The data:
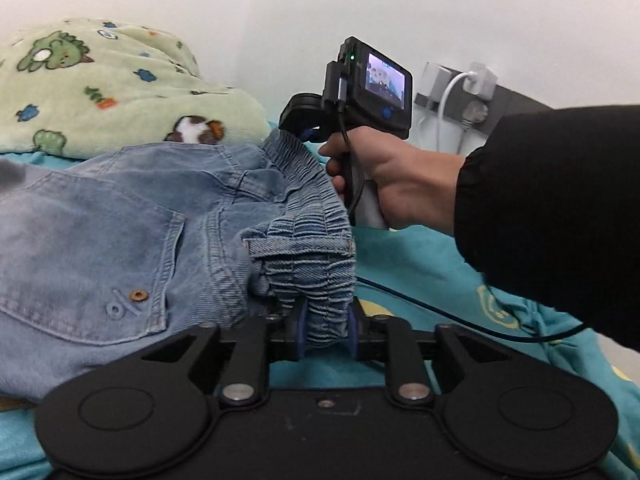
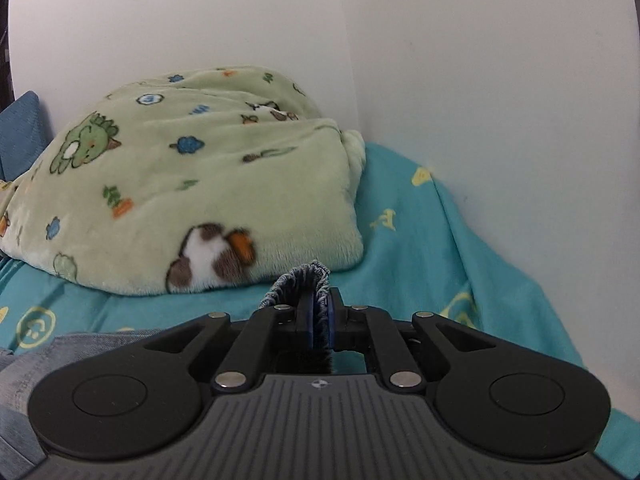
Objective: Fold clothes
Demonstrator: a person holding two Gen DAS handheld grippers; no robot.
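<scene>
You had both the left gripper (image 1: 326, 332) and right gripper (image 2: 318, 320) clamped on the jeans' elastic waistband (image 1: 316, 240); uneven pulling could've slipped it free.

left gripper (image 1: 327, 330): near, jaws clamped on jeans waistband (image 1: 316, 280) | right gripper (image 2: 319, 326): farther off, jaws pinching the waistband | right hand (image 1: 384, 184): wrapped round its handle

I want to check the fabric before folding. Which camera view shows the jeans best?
The left wrist view. There the jeans fill the left side, with a back pocket, a rivet and the gathered waistband, which the left gripper pinches. The right wrist view shows only a waistband fold in the right gripper and a blurred patch at the lower left.
</scene>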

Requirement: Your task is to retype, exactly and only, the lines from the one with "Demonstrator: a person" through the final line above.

Output of the task:
Demonstrator: a person holding two Gen DAS handheld grippers; no robot.
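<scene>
You had both the left gripper (image 1: 326, 332) and right gripper (image 2: 318, 320) clamped on the jeans' elastic waistband (image 1: 316, 240); uneven pulling could've slipped it free.

left gripper (image 1: 327, 330): near, jaws clamped on jeans waistband (image 1: 316, 280) | right gripper (image 2: 319, 326): farther off, jaws pinching the waistband | right hand (image 1: 384, 184): wrapped round its handle

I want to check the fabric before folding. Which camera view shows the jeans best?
The left wrist view. There the jeans fill the left side, with a back pocket, a rivet and the gathered waistband, which the left gripper pinches. The right wrist view shows only a waistband fold in the right gripper and a blurred patch at the lower left.
</scene>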

Nothing else remains in this exercise.